Avoir ses règles n’est pas un fait de nature, ou plutôt qu’avoir ses règles ne dit rien en soi, n’a pas de signification en soi tant que les hommes ne se saisissent pas de ce fait. Il n’est aucun fait naturel, chez l’homme, qui ne soit profondément informé par la culture (de même qu’une paire de couilles n’a pas de signification en soi, que deux chromosomes sexuels n’ont pas de signification en soi).

 « Les chercheurs culturalistes ont beaucoup contribué à éliminer les confusions entre ce qui relève de la nature (chez l’homme) et ce qui relève de la culture. Ils ont été très attentifs aux phénomènes d’incorporation de la culture, au sens propre du terme, montrant que le corps lui-même est travaillé par la culture. La culture, expliquaient-ils, « interprète » la nature et la transforme. Même les fonctions vitales sont « informées » par la culture : manger, dormir, copuler, accoucher, mais aussi déféquer, uriner, et encore marcher, courir, nager, etc. Toutes ces pratiques du corps, absolument, semble-t-il, naturelles, sont profondément déterminées par chaque culture particulière, ce que Marcel Mauss, de son côté, démontrera en 1936 dans son étude sur les « techniques du corps » : on ne s’assoit pas, on ne se couche pas, on ne marche pas de la même manière d’une culture à une autre. Chez l’être humain, on ne peut observer la nature que transformée par la culture. »

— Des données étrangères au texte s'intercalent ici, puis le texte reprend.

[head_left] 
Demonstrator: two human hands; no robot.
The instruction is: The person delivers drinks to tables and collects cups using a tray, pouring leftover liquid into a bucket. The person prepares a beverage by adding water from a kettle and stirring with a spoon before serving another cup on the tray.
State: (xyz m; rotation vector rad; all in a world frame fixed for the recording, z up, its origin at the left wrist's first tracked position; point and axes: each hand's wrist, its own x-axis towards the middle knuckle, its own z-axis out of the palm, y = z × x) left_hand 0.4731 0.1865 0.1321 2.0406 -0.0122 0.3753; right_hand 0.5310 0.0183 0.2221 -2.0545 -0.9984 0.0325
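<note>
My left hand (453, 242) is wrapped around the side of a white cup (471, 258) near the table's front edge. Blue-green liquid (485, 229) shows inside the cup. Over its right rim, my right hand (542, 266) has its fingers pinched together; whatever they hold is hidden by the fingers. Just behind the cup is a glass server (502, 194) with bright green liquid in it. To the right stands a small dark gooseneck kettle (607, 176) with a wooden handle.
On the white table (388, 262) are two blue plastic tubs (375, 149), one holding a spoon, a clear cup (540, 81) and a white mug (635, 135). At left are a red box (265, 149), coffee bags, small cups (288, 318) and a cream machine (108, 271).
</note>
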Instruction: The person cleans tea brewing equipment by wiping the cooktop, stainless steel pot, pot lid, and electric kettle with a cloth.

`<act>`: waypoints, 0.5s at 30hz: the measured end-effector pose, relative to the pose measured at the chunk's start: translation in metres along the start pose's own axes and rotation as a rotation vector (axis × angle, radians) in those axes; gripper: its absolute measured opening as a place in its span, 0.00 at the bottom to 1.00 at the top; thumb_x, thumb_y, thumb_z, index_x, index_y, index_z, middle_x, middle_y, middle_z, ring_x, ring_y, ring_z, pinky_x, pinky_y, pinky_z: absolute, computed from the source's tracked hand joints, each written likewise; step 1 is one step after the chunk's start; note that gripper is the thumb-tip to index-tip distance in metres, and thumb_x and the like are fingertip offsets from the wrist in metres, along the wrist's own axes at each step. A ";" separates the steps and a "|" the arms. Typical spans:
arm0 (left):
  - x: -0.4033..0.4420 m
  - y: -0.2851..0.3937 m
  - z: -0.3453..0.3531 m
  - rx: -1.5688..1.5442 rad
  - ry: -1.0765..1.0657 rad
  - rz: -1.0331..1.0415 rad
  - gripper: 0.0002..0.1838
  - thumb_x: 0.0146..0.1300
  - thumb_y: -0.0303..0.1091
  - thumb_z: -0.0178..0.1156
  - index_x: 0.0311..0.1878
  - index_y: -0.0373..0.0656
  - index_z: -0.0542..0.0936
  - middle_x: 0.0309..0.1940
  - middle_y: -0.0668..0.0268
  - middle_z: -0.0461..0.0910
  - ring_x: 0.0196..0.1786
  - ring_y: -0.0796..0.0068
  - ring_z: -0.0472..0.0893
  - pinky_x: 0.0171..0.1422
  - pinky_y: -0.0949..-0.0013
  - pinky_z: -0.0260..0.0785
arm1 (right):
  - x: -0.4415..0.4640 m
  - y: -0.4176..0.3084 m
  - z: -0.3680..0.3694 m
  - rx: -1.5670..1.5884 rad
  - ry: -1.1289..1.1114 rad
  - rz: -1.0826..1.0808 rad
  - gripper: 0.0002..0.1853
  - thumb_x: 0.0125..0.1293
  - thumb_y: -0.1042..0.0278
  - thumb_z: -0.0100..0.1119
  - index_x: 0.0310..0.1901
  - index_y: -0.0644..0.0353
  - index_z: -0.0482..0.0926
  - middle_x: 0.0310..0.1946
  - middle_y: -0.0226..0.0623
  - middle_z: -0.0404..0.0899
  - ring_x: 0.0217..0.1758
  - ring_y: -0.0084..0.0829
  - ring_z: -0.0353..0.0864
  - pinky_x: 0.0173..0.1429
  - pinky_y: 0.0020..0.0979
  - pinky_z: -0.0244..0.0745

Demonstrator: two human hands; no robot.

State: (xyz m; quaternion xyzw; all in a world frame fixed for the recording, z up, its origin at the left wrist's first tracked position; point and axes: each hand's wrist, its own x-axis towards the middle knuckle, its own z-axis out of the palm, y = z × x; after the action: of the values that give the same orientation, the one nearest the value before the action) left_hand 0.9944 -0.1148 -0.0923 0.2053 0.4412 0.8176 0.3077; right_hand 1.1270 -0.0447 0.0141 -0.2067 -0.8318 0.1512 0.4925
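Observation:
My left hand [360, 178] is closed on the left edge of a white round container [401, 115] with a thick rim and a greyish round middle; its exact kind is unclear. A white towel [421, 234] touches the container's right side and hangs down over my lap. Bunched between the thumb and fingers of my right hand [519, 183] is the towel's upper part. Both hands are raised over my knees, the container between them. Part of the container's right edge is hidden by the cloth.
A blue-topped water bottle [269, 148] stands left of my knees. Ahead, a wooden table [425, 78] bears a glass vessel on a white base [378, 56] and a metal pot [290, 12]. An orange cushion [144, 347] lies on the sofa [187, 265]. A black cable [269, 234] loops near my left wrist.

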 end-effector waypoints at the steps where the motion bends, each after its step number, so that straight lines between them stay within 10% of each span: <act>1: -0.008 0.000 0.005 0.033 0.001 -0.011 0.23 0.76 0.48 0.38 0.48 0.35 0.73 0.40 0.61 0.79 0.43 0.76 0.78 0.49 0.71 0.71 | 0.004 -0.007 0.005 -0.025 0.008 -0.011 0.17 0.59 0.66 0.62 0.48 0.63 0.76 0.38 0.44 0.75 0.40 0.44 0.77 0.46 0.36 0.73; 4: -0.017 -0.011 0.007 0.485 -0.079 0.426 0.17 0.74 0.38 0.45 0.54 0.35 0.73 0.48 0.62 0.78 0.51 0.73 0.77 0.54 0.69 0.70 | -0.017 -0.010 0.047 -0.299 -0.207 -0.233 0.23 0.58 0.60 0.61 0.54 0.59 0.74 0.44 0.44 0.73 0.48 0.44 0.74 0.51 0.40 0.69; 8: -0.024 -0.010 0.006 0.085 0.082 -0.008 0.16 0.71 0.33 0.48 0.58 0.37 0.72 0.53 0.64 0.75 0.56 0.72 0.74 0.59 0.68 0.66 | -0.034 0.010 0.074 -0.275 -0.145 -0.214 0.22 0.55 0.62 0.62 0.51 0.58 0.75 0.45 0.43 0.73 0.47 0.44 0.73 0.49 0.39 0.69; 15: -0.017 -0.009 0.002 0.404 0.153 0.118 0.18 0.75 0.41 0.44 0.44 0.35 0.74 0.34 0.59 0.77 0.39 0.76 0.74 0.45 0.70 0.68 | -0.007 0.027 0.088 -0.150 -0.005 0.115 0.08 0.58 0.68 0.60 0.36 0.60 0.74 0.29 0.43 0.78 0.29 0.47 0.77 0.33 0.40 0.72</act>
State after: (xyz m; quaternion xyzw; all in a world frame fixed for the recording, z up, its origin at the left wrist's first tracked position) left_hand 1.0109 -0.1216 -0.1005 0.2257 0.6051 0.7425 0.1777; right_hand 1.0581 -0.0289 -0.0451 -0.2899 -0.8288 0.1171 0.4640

(La Notion de culture dans les sciences sociales, Denys Cuche, p.42.)

 E.B. inverse tout simplement la chaîne logique : dans notre civilisation, la catégorie femme est pensée en lien avec la nature et la biologie, et en particulier en rapport avec la maternité : la femme est d’abord et avant tout une matrice et une machine de reproduction. Pour cette raison, le fait d’avoir ses règles – signe extérieur que la personne devient fertile, peut enfanter – se voit investi d’une signification puissante : avoir ses premières règles c’est devenir une femme (dans le système culturel qui est le nôtre).

  Ce que E.B. déboîte en : nous savons, nous constatons, c’est un fait que (point de départ) : avoir ses premières règles c’est devenir une femme. Par conséquent, devenir une femme est facile et vient naturellement.

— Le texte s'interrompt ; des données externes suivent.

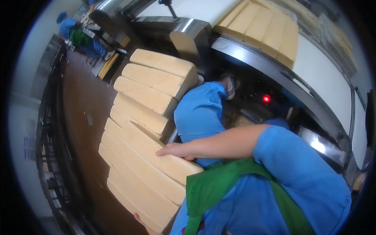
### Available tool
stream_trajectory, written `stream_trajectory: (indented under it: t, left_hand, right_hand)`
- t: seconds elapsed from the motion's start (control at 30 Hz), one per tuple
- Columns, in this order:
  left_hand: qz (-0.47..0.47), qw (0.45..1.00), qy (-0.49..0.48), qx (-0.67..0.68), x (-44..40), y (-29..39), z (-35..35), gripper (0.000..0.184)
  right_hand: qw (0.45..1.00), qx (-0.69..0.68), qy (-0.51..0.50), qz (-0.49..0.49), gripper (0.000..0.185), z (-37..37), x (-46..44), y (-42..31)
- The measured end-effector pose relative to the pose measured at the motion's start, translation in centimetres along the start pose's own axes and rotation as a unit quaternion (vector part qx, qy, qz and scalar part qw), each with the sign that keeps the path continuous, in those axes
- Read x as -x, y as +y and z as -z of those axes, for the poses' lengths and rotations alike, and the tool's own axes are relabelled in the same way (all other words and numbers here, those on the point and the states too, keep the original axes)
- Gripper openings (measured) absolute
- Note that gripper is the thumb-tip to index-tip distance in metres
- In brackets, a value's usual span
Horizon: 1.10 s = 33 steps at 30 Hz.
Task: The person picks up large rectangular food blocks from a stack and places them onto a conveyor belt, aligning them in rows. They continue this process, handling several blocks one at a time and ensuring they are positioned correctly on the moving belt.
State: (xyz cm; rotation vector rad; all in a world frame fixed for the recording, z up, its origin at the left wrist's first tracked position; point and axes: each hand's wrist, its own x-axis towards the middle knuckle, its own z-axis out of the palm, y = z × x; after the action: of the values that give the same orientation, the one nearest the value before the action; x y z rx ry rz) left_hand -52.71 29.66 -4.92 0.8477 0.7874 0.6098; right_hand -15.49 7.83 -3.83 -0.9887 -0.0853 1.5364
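Observation:
A row of pale yellow loaf-shaped blocks [145, 164], which look like cheese, lies side by side between my two hands. My right hand [174, 150] reaches across from the right and presses on the upper face of the outermost block, its fingers partly hidden. At the lower end of the row my left hand [145, 224] holds the block edge from below; only some fingers show. Just above sits another group of similar blocks [156, 78], close against the held row. My blue-clad leg [199, 113] is beside them.
A steel-edged conveyor table [246, 56] curves along the right, carrying more pale blocks [260, 29]. Dark machinery with a red light [266, 98] is below it. A brown floor [88, 129] runs along the left. Another person [80, 35] in blue and green stands far off, upper left.

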Motion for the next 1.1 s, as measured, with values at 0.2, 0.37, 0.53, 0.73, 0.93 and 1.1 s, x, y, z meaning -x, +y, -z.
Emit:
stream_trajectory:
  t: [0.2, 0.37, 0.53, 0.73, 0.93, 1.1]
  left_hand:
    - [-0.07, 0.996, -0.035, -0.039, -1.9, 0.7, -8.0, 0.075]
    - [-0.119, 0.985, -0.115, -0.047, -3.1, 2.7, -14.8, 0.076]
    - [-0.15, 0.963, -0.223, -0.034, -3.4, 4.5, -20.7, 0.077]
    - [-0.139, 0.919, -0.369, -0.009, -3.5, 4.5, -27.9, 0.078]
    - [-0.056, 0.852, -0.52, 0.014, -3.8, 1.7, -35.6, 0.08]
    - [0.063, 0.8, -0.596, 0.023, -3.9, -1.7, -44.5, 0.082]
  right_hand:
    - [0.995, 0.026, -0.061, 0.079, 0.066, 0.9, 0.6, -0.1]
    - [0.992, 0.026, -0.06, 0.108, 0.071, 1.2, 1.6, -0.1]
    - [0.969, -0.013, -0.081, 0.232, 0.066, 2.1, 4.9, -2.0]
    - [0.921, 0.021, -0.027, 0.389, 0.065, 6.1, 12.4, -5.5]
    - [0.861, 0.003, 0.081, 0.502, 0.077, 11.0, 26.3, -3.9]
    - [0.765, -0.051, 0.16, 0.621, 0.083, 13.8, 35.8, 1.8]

 Je lis la citation de Philippe Djian, page17, et un filet de sueur glacé descend le long de mon dos : « Je crois que je peux comprendre à quoi sert une femme, mais un homme, à quoi sert-il au juste ? »

 Stupeur. Mais à quoi sert donc une femme ?     



« Les êtres dont l’existence dépend, à vrai dire non pas de notre volonté, mais de la nature, n’ont cependant, quand ce sont des êtres dépourvus de raison, qu’une valeur relative, celle de moyens, et voilà pourquoi on les nomme des choses ; au contraire, les êtres raisonnables sont appelés des personnes, parce que leur nature les désigne déjà comme des fins en soi, autrement dit comme quelque chose qui ne peut pas être employé simplement comme moyen, quelque chose qui par suite limite d’autant toute faculté d’agir comme bon nous semble (et qui est un objet de respect).Ce ne sont donc pas là des fins simplement subjectives, dont l’existence, comme effet de notre action, a une valeur pour nous ; ce sont des fins objectives, c’est-à-dire des choses dont l’existence est une fin en soi, et même une fin telle qu’elle ne peut être remplacée par aucune autre, au service de laquelle les fins objectives devraient se mettre, simplement comme moyens. […] L’impératif pratique sera donc celui-ci : Agis de telle sorte que tu traites l’humanité aussi bien dans ta personne que dans la personne de tout autre toujours en même temps comme une fin, et jamais simplement comme un moyen. »

Emmanuel Kant, Fondements de la Métaphysique des Mœurs (1785), p.294.

 « Je crois que je peux comprendre à quoi sert une femme, mais un homme, à quoi sert-il au juste ? »

 La femme sert à quelque chose.

 Elle remplit une fonction déterminée.

 L’homme lui est mis face à l’absurde de la condition humaine. Il éprouve le vertige de la liberté."